Le rapport décrit l’émergence de ces deux sous modèles et schématise leurs différences pour proposer un cadre d’analyse des « acteurs de la normalisation » en particulier dans le secteur du bâtiment.

Le secteur du bâtiment présente plusieurs caractéristiques spécifiques vis-à-vis des secteurs d’activités évoqués précédemment. D’abord, les normes se multiplient dans ce secteur à 3 niveaux distincts mais interconnectés, celui des produits de construction, qui « circulent » sur les marchés, celui des ouvrages (la certification des bâtiments « verts »), et depuis peu, celui des quartiers « durables ». Ensuite, aux normes qualifiant des « objets » s’ajoutent des normes destinées à encadrer des processus (normes de construction) et à qualifier des organisations, voire des individus (artisan éco-responsable par exemple). Enfin, dans ce domaine sans doute davantage que dans d’autres, les pouvoirs publics (Régionaux, locaux et surtout nationaux) soutiennent certaines normes ou certifications, et sont ainsi d’importants acteurs de la normalisation.

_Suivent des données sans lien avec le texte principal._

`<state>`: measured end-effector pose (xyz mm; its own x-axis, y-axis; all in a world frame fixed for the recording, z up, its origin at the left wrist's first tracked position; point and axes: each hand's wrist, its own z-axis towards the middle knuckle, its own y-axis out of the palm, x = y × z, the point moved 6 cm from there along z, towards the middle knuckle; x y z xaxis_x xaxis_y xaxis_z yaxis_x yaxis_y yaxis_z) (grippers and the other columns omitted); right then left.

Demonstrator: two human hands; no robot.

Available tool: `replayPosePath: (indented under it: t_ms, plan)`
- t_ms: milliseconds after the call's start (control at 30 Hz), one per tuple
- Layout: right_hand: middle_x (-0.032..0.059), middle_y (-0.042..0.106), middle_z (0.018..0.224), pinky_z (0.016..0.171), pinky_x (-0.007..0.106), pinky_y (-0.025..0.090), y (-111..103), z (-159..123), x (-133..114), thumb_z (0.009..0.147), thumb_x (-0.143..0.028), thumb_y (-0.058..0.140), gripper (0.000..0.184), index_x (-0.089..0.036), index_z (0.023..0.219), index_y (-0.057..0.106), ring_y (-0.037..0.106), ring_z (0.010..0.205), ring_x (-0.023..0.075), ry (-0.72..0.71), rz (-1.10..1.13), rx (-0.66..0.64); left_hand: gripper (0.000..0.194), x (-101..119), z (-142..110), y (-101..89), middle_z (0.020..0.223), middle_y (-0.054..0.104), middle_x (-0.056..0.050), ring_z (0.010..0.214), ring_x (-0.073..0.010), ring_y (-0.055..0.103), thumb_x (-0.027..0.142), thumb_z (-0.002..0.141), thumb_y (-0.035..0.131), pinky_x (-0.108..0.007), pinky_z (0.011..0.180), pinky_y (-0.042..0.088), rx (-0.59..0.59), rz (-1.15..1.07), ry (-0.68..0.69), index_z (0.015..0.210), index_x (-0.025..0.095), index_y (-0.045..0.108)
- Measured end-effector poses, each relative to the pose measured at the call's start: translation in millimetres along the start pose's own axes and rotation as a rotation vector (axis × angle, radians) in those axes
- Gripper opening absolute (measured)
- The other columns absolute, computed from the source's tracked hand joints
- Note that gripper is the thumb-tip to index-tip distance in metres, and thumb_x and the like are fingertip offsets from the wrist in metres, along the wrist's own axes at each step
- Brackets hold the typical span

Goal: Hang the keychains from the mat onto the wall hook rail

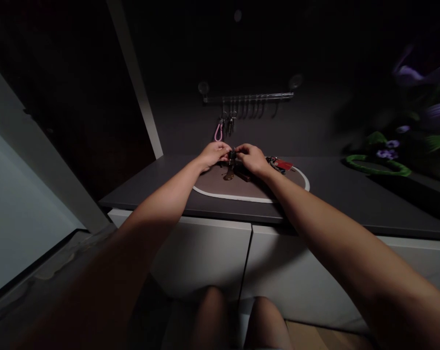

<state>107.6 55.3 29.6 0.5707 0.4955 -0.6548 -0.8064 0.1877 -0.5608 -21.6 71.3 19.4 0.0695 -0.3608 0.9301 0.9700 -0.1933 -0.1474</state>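
Note:
My left hand and my right hand meet over a brown, white-rimmed mat on the dark counter. Between their pinched fingertips is a small dark keychain, its details too dim to make out. A shiny brown pendant hangs below it, near the mat. Just under my right hand lies a dark brown bar-shaped thing. Past that hand, on the mat's right part, is a jumble of keys beside a red card.
A clear rail with hooks is fixed to the dark wall behind. From its left hooks hang several keys and a pink loop strap. At right are a green ring and purple flowers. White cabinet doors stand below.

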Motion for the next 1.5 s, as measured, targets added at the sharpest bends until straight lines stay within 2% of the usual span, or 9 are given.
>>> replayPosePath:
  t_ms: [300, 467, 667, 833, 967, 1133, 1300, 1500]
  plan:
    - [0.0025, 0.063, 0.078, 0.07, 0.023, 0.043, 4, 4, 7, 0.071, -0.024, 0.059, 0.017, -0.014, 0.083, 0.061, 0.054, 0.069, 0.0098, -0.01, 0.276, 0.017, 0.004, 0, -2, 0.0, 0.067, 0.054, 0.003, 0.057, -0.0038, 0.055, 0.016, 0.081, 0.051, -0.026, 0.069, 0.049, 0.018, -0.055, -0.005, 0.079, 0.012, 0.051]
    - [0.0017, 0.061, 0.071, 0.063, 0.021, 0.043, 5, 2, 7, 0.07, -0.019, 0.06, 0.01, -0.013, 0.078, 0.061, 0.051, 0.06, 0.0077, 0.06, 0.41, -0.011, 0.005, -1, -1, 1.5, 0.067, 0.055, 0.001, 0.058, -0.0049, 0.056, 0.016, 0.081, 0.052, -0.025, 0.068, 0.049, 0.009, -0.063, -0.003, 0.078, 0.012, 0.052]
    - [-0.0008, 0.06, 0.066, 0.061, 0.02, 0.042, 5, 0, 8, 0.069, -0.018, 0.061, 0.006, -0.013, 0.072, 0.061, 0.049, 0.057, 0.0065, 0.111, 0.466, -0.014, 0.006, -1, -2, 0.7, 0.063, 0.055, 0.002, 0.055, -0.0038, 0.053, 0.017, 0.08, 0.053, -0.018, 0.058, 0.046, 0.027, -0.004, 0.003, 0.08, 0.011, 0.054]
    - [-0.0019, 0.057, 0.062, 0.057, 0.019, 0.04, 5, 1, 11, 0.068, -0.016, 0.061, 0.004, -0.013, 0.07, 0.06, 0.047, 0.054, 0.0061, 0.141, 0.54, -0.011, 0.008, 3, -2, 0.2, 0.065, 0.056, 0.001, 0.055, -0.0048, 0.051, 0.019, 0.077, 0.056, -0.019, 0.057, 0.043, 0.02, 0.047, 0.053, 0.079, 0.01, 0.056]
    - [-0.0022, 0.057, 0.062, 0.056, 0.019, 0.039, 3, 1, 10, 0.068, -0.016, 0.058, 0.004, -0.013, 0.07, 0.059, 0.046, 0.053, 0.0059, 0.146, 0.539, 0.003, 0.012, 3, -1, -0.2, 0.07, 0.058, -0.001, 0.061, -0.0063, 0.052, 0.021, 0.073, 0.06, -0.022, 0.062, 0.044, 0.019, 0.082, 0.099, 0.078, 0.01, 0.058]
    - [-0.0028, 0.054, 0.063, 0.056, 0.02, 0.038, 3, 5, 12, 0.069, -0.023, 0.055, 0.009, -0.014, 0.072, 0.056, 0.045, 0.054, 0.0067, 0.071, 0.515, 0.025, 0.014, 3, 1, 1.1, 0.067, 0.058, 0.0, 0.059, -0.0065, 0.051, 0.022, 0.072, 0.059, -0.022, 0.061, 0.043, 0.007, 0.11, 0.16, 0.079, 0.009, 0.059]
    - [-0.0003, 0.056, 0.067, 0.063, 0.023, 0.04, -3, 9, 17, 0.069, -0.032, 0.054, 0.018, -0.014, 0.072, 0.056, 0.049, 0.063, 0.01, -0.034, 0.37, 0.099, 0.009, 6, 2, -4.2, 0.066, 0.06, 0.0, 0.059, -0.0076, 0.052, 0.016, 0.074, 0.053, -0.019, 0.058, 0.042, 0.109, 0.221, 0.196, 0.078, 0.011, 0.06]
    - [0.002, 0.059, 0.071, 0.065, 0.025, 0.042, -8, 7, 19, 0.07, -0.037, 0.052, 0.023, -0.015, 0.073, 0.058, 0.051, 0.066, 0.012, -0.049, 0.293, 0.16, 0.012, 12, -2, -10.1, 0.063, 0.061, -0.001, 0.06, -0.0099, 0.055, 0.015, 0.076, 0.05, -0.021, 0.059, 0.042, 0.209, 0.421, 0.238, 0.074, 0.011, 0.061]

Le rapport passe en revue les 3 niveaux indiqués, en s’aidant de la schématisation précédente entre les deux sous modèles NCA. Il en déduit que le niveau des produits de construction, lequel était essentiellement régi au plan Européen par des Directives « Nouvelle Approche en matière d’harmonisation technique et de normalisation » et depuis peu par un Règlement Européen relève du sous modèle NCA N° 2, avec une importante population, assez méconnue d’ailleurs, de « certificateurs » (les Organismes Notifiés), en concurrence sur des marchés organisés par les pouvoirs publics. Il pointe les concurrences et controverses qui agitent davantage le niveau des ouvrages et propose d’en rendre compte à travers la confrontation des « philosophies » et des modes de légitimation respectifs des sous modèles NCA N°1 et 2 : la concurrence à l’international entre le référentiel français « HQE », le référentiel britannique « BREEAM », et le référentiel américain « LEED », et les querelles méthodologiques qui s’expriment entre les promoteurs de chacun de ces référentiels pour la certification de bâtiments « verts » peuvent être analysées à l’aide de cette dualité. Enfin, le rapport amorce la réflexion au niveau, émergent du point de vue de l’émergence de normes nouvelles, des quartiers « durables ».

Outre les pistes de recherches complémentaires indiquées au fil du rapport, sa conclusion propose une interrogation plus générale sur le rôle des pouvoirs publics nationaux dans la promotion de la normalisation et de la certification.

Mots clés : Normalisation, Certification, Accréditation, Europe, développement durable.
Méthode : Consultation de documents réglementaires et techniques. Une quinzaine d’entretiens semi-directifs avec les principaux acteurs français de la normalisation dans le secteur du bâtiment.